Report the count of lines in the listing below that include the string "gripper", with no other text.

== Recorded information ==

● ● ● ● ●

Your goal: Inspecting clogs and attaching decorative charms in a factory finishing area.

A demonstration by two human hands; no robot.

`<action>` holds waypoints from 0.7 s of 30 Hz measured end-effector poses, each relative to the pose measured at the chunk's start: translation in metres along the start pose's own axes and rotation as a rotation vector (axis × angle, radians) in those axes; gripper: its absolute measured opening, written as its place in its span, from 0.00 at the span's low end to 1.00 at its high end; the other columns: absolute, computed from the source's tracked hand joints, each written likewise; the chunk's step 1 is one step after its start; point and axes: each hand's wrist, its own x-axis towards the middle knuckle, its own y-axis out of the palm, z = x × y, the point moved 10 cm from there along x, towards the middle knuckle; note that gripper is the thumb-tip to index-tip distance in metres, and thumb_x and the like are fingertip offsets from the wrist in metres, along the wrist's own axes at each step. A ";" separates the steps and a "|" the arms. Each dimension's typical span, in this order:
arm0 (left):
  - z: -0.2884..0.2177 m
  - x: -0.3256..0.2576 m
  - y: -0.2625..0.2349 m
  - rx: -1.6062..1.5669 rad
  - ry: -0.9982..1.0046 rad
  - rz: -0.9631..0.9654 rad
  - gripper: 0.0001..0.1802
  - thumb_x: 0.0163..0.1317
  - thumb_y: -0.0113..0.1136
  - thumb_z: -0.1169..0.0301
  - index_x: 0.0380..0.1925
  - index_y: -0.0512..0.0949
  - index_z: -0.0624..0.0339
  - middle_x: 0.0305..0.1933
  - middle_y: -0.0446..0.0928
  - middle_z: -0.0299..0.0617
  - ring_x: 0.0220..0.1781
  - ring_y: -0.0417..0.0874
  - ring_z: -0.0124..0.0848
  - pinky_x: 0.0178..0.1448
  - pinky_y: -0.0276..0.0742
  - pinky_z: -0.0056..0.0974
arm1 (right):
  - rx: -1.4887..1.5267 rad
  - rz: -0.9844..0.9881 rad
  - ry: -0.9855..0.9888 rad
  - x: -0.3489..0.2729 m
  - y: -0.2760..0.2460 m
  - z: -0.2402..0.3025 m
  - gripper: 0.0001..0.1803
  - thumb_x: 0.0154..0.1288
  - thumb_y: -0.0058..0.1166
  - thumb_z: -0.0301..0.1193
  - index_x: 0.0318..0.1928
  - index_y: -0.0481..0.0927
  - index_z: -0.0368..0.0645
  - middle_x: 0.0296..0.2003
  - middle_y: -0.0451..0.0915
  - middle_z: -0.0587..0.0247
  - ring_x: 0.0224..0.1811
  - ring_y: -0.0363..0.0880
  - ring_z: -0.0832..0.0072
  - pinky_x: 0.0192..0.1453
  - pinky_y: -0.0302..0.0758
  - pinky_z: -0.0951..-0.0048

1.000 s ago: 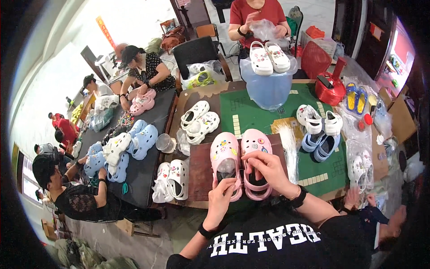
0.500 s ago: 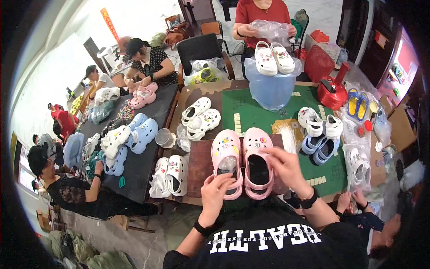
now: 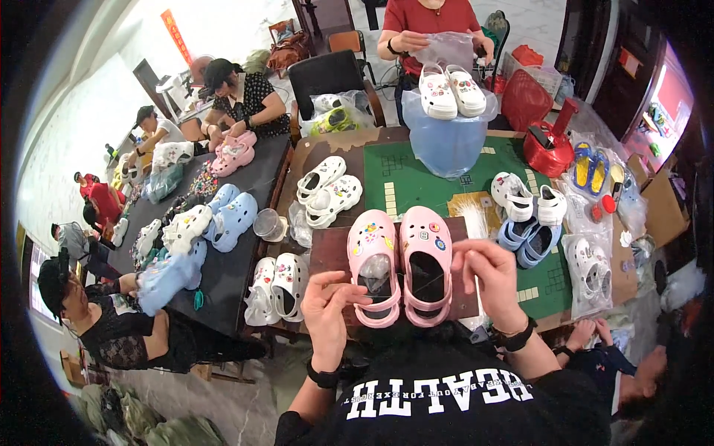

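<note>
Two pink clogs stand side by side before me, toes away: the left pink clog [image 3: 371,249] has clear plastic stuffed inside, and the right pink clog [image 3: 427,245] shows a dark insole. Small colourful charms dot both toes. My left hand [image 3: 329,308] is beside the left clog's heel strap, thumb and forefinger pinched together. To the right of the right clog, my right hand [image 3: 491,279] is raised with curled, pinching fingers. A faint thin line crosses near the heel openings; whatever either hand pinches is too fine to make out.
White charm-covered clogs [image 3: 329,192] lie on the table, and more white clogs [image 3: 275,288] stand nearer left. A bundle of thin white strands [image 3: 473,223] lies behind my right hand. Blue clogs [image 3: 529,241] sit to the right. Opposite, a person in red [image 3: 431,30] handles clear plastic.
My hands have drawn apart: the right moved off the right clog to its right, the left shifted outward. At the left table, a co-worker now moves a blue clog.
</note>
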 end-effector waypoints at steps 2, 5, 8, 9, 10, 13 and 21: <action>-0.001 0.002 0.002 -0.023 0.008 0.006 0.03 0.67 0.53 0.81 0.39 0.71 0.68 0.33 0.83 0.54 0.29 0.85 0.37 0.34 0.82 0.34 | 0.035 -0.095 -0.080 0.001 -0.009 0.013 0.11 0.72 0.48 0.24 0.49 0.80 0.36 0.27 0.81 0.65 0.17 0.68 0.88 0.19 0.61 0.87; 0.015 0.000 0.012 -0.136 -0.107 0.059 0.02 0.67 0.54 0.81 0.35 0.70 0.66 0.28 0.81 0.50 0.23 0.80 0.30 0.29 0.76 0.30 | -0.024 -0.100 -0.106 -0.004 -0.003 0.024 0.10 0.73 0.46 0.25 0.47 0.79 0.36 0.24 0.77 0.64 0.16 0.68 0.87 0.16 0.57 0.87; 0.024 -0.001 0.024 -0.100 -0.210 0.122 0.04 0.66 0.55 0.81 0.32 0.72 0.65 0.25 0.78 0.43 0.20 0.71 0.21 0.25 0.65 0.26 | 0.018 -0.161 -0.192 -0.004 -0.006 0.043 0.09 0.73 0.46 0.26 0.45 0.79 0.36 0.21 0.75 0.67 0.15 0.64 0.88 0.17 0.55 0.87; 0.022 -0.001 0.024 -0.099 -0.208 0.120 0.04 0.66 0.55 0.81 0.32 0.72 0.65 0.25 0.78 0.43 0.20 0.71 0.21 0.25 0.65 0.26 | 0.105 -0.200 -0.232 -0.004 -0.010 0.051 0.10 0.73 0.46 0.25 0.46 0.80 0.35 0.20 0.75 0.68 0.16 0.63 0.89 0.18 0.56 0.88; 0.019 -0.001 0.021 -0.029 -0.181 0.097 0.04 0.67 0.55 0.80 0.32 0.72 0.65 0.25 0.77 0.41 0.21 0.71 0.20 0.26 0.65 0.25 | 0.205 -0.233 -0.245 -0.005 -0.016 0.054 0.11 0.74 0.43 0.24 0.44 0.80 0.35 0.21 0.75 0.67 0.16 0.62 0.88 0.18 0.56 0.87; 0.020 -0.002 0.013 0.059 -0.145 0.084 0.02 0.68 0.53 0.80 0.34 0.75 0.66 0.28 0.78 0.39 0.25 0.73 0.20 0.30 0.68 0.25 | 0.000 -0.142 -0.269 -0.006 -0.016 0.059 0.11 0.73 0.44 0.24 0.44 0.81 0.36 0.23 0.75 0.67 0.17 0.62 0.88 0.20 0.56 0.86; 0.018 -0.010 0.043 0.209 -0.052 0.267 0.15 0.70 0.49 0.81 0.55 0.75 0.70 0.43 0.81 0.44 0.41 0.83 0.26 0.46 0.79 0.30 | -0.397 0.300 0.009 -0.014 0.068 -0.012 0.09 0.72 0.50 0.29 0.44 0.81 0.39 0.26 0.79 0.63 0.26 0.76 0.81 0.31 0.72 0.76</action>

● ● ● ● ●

== Solution ==
3